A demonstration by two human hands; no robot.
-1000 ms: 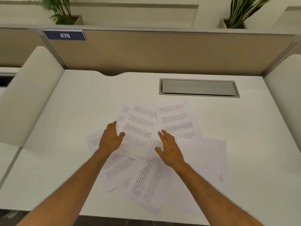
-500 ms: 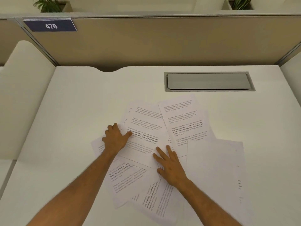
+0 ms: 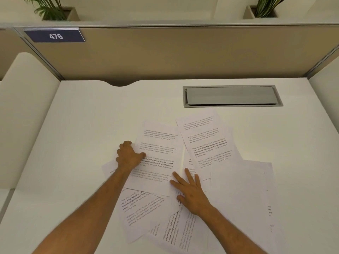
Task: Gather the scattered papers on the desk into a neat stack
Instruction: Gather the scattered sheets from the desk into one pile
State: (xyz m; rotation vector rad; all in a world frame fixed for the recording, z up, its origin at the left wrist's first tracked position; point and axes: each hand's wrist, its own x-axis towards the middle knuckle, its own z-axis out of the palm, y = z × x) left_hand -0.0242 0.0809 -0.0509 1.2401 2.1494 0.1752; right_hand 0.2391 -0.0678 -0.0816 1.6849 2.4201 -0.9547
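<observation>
Several printed white sheets lie fanned and overlapping on the white desk [image 3: 82, 125]. The top middle sheet [image 3: 159, 154] lies slightly tilted. My left hand [image 3: 129, 155] grips its left edge, thumb on top and fingers curled at the edge. My right hand [image 3: 190, 193] lies flat with fingers spread on that sheet's lower right corner and the papers under it. Another printed sheet [image 3: 205, 140] sits to the upper right. A mostly blank sheet [image 3: 242, 195] lies at the right. More sheets [image 3: 145, 213] spread toward the near edge under my forearms.
A grey cable hatch [image 3: 231, 96] is set into the desk behind the papers. A beige partition [image 3: 183, 52] with a blue plate reading 476 [image 3: 55, 36] closes the back. White side panels [image 3: 23, 107] flank the desk. Potted plants [image 3: 53, 10] stand beyond.
My left hand has curled from flat to gripping the top sheet's left edge. My right hand slid back toward me onto the sheet's lower right corner. The view shifted closer.
</observation>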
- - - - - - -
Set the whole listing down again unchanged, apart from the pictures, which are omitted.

A demonstration by two human hands; no robot.
-1000 ms: 
-500 ms: 
+0 ms: 
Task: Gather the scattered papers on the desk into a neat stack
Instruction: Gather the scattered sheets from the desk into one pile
State: (xyz m; rotation vector rad; all in a world frame fixed for the recording, z up, its origin at the left wrist's first tracked position; point and axes: each hand's wrist, its own x-axis towards the middle knuckle, its own z-axis out of the palm, y = z × x) left_hand -0.0242 0.0809 -0.0509 1.2401 2.1494 0.1752; right_hand 0.2391 -0.0678 -0.0816 1.6849 2.4201 -0.9547
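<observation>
Several printed white sheets lie fanned and overlapping on the white desk [image 3: 82, 125]. The top middle sheet [image 3: 159, 154] lies slightly tilted. My left hand [image 3: 129, 155] grips its left edge, thumb on top and fingers curled at the edge. My right hand [image 3: 190, 193] lies flat with fingers spread on that sheet's lower right corner and the papers under it. Another printed sheet [image 3: 205, 140] sits to the upper right. A mostly blank sheet [image 3: 242, 195] lies at the right. More sheets [image 3: 145, 213] spread toward the near edge under my forearms.
A grey cable hatch [image 3: 231, 96] is set into the desk behind the papers. A beige partition [image 3: 183, 52] with a blue plate reading 476 [image 3: 55, 36] closes the back. White side panels [image 3: 23, 107] flank the desk. Potted plants [image 3: 53, 10] stand beyond.
My left hand has curled from flat to gripping the top sheet's left edge. My right hand slid back toward me onto the sheet's lower right corner. The view shifted closer.
</observation>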

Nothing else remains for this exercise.